L’origine de cette dichotomie remonte au Sommet de la Terre de Rio en 1992, où la communauté internationale a établi des cadres légaux distincts pour le climat (la CCNUCC[1]) et la biodiversité (la CDB[2]). Depuis, ces deux processus évoluent parallèlement, avec des objectifs, des financements et des négociateurs différents. La COP Climat se concentre sur la réduction des émissions de gaz à effet de serre, tandis que la COP Biodiversité vise la conservation des écosystèmes. Pourtant, ces thématiques qui ont la même origine, c’est-à-dire les activités humaines sur notre environnement, se croisent et sont interdépendantes : la crise climatique exacerbe l’érosion de la biodiversité, tandis que la perte de biodiversité limite notre résilience face aux bouleversements climatiques (entre autres).

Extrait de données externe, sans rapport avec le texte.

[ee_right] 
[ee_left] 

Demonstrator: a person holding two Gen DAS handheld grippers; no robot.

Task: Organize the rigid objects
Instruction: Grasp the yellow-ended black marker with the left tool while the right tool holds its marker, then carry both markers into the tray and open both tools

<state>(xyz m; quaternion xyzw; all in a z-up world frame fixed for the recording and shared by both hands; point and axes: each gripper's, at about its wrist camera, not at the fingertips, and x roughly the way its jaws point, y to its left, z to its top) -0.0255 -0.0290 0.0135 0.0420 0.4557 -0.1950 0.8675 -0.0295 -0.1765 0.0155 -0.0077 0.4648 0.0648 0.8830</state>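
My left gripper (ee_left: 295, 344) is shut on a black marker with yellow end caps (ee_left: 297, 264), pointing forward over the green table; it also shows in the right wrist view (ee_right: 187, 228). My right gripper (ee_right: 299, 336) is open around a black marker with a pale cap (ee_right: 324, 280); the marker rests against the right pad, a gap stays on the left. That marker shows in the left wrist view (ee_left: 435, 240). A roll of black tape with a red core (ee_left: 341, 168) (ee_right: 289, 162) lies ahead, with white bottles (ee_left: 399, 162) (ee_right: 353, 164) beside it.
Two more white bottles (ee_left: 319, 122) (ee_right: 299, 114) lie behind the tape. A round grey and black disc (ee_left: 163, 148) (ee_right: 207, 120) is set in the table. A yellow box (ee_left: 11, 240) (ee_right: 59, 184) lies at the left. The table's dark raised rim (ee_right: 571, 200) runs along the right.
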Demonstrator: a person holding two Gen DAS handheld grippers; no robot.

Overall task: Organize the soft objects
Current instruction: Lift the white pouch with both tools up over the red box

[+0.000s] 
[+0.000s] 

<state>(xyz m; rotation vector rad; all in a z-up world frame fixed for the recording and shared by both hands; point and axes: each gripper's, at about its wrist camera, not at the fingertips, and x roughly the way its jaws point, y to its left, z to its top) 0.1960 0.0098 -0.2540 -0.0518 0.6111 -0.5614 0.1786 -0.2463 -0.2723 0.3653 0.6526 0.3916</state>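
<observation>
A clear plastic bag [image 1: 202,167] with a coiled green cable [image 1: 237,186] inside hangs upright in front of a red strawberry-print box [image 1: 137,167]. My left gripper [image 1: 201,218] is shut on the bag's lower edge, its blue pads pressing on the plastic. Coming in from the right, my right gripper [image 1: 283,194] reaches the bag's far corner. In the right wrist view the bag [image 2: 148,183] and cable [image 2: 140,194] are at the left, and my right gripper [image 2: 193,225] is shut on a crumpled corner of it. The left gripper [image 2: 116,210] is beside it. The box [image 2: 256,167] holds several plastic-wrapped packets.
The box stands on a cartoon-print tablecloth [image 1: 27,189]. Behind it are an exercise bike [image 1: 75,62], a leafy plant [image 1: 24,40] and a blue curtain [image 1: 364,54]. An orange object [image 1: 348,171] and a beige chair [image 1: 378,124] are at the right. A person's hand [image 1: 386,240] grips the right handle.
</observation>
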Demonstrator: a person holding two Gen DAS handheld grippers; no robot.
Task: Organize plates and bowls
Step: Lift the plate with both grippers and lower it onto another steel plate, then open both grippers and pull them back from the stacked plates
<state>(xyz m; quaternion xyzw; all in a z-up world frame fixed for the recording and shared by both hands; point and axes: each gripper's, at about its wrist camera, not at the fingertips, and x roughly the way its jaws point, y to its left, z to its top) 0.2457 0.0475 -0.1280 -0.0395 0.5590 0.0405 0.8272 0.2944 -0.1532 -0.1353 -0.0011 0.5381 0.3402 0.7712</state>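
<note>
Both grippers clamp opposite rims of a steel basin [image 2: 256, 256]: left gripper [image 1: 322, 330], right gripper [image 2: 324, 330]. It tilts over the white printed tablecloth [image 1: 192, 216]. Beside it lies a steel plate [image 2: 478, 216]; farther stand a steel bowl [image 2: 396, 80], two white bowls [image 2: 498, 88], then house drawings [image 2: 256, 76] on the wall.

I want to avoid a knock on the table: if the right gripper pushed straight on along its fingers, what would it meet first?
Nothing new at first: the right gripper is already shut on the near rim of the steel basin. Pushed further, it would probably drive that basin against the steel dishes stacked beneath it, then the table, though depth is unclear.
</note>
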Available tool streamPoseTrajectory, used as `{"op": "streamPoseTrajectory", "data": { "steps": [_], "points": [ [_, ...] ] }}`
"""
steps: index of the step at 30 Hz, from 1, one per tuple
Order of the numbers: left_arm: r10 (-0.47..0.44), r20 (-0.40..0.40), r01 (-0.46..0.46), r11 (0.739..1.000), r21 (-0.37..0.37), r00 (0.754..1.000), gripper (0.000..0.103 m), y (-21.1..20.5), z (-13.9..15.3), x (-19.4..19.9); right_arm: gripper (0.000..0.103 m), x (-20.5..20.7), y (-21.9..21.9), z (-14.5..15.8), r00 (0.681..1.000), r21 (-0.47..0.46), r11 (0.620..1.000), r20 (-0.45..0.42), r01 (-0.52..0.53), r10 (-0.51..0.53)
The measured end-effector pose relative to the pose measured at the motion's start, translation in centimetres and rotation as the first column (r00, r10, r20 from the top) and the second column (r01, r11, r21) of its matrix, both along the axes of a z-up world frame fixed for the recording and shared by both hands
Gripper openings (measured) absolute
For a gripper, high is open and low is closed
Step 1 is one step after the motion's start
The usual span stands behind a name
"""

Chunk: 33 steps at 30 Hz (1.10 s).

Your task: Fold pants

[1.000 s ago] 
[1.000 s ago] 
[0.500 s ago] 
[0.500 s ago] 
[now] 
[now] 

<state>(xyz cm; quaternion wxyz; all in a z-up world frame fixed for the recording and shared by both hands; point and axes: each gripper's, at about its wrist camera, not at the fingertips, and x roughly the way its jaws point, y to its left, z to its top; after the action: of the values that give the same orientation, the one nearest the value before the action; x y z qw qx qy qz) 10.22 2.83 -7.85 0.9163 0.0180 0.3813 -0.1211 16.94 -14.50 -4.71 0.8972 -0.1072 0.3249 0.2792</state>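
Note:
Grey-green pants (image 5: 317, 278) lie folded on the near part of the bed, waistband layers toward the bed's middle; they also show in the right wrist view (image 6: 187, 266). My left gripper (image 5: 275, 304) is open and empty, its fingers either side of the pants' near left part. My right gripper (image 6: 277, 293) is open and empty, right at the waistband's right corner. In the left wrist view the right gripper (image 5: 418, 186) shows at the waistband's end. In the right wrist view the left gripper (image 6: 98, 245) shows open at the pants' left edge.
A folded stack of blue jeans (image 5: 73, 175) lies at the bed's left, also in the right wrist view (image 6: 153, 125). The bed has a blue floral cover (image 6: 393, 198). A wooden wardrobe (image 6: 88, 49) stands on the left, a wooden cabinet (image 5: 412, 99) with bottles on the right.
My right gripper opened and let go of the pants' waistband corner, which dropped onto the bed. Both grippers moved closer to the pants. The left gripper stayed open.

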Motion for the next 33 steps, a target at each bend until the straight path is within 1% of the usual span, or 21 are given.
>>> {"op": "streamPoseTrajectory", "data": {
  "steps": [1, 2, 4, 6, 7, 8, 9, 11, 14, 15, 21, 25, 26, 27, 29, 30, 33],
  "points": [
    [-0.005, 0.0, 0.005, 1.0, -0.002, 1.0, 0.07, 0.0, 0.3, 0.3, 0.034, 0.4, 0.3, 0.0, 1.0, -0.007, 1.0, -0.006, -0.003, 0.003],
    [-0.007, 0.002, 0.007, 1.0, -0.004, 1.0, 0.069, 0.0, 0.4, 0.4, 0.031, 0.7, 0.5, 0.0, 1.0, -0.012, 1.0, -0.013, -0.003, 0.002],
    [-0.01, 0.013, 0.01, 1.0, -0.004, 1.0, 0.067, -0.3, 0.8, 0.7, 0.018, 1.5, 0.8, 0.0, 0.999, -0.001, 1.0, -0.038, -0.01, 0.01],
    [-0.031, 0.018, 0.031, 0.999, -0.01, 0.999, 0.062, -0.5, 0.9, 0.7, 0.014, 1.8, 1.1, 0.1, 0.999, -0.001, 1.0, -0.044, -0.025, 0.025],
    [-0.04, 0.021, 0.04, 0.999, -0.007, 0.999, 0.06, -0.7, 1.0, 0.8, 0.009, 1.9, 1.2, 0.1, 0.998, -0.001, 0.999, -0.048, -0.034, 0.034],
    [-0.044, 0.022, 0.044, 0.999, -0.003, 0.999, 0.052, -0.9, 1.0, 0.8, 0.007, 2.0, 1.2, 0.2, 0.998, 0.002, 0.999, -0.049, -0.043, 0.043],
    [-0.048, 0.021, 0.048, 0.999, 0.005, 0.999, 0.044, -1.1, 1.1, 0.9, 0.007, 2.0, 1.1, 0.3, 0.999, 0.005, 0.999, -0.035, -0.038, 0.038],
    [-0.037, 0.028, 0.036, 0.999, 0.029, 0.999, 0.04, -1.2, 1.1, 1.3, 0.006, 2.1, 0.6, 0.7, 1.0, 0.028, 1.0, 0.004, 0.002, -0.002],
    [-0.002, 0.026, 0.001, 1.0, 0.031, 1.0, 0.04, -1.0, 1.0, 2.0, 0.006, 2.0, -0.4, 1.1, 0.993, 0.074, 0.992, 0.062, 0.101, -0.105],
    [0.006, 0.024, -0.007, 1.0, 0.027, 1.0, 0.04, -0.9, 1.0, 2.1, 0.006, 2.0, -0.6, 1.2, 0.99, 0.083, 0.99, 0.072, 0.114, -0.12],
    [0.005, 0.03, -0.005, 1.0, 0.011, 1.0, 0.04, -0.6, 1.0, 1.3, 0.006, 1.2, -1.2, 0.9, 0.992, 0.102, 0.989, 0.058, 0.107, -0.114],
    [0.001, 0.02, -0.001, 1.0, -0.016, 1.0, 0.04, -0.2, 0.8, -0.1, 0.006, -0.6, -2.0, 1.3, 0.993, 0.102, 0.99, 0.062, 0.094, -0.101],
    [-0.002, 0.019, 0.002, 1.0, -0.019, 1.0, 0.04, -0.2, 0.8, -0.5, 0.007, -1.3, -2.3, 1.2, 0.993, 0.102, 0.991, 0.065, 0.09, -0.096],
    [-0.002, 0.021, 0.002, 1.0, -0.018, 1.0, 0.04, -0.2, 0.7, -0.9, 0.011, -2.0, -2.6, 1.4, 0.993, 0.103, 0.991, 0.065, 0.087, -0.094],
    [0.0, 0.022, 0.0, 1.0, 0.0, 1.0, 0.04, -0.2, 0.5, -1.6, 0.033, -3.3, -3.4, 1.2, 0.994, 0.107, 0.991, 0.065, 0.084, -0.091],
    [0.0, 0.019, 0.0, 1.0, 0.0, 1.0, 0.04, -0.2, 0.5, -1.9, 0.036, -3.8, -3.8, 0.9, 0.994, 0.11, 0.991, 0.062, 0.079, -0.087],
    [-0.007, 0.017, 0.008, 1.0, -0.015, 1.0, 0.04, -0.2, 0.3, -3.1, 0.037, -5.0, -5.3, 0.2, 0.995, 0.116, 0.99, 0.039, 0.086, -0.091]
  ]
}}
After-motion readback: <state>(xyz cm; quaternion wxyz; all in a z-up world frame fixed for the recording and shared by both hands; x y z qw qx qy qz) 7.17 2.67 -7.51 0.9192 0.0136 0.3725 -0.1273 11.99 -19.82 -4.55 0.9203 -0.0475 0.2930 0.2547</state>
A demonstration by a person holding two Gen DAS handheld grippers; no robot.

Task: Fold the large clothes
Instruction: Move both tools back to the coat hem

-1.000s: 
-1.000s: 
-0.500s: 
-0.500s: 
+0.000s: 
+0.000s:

Pourtant, dès 2004, les discussions sur l’adaptation des écosystèmes au changement climatique ont posé les bases des « solutions fondées sur la nature », aujourd’hui essentielles pour répondre aux multicrises environnementales du XXIe siècle. Ces échanges ont également mis en lumière le rôle crucial des écosystèmes, tels que les forêts, les océans et les zones humides, dans la séquestration du carbone atmosphérique.

Ce n’est toutefois qu’en 2015, avec l’Accord de Paris, que la conservation et la restauration de la biodiversité ont été reconnues comme des éléments clés pour atténuer les émissions de gaz à effet de serre et adapter les sociétés aux impacts du changement climatique.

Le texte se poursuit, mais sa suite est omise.